OpenID Attribute Exchange

In my previous article on OpenID 2.0, I mentioned the new Attribute Exchange extension. To me this is one of the more interesting benefits of moving to OpenID 2.0, so it deserves a more in depth look.

As mentioned previously, the extension is a way of transferring information about the user between the OpenID provider and relying party.

Why use Attribute Exchange instead of FOAF or Microformats?

Before deciding to use OpenID for information exchange, it is worth looking at whether it is necessary at all.
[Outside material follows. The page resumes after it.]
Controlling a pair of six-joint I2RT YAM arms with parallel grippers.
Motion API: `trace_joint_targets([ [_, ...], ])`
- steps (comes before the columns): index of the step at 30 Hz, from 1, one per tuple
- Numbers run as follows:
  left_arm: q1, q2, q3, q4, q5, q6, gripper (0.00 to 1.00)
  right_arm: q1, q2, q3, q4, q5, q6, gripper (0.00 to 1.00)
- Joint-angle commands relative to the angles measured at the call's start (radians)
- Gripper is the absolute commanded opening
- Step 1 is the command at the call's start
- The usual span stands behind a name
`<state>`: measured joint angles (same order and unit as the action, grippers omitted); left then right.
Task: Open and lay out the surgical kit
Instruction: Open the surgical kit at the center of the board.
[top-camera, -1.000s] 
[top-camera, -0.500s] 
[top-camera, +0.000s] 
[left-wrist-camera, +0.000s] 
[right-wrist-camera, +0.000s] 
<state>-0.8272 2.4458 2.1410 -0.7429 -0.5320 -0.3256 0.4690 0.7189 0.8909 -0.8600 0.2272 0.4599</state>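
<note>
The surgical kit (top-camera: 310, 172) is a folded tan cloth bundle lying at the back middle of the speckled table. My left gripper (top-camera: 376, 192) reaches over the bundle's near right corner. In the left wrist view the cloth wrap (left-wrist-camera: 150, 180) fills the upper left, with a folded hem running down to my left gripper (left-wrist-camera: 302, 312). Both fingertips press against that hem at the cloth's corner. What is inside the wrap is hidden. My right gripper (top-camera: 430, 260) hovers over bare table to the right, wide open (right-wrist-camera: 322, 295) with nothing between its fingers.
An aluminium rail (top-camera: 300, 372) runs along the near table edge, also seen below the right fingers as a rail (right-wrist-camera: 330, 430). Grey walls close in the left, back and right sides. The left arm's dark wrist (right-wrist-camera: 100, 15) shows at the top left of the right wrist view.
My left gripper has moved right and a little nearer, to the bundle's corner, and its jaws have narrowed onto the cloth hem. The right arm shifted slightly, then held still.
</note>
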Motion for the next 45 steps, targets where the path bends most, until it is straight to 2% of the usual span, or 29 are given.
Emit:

There are existing solutions for transferring user data such as FOAF and the hCard microformat. As the relying party already has the user’s identity URL, it’d be trivial to discover a FOAF file or hCard content there. That said, there are some disadvantages to this method:

  1. Any information published in this way is available to everyone. This might be fine for some classes of information (your name, a picture, your favourite colour), but not for others (your email address, phone number or similar).
  2. The same information is provided to all parties. Perhaps you want to provide different email addresses to work related sites.
  3. The RP needs to make an additional request for the data. If we can provide the information as part of the OpenID authentication request, it will reduce the number of round trips that need to be made. In turn, this should reduce the amount of time it takes to log the user in.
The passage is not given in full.